WORK REQUEST → Within the data below, count the lines that include the word "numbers". Provide the number and nothing further.
SUPPLIED DATA section start
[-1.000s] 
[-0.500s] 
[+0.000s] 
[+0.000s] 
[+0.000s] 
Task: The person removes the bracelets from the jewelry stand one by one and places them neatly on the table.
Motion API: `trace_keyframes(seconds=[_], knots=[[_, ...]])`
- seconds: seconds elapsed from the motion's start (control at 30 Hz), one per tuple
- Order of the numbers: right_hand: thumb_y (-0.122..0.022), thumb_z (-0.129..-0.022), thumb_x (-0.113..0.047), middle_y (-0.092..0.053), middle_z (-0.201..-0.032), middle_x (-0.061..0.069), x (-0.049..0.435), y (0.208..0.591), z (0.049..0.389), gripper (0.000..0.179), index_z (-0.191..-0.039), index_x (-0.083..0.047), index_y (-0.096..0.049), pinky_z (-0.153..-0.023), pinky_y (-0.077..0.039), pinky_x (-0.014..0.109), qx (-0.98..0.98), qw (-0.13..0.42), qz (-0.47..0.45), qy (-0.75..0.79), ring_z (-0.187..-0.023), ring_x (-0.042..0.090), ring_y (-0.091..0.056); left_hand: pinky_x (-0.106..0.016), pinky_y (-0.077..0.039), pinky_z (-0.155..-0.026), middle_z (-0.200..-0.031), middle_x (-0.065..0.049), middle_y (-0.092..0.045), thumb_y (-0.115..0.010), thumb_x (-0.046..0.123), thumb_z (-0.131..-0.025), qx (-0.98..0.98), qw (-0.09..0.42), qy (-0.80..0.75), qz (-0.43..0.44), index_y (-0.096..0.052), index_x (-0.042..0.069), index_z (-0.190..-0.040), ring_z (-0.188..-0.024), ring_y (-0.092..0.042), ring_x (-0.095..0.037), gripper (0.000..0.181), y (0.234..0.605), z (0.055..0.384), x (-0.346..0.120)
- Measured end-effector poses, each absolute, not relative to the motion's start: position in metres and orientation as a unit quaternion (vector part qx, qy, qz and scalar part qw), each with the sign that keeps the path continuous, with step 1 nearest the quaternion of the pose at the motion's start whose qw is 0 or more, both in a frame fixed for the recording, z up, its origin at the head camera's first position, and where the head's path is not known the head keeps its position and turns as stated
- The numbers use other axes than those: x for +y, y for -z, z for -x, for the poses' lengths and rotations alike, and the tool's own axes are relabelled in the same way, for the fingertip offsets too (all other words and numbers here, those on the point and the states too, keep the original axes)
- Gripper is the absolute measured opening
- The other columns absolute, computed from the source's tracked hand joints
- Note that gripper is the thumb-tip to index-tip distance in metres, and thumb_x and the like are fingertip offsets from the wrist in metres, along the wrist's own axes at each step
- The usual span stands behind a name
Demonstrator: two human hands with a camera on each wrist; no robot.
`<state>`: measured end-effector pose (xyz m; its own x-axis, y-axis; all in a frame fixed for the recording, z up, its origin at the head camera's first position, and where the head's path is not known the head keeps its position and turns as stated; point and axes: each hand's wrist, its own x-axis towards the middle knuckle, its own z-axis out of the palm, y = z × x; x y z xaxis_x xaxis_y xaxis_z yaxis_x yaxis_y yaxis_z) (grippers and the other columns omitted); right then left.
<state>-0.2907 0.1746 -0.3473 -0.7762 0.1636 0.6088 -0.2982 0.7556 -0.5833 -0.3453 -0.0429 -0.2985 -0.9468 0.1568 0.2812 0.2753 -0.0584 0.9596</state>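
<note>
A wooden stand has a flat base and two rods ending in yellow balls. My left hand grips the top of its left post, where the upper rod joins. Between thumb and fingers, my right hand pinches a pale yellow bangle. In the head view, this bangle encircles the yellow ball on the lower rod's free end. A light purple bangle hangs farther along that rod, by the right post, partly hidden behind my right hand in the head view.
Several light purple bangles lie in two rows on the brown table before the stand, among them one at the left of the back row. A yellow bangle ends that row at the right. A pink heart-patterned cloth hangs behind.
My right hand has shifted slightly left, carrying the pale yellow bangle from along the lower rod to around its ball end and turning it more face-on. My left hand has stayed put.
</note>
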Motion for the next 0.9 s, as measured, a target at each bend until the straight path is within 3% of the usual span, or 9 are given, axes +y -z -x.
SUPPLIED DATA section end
EXERCISE RESULT → 2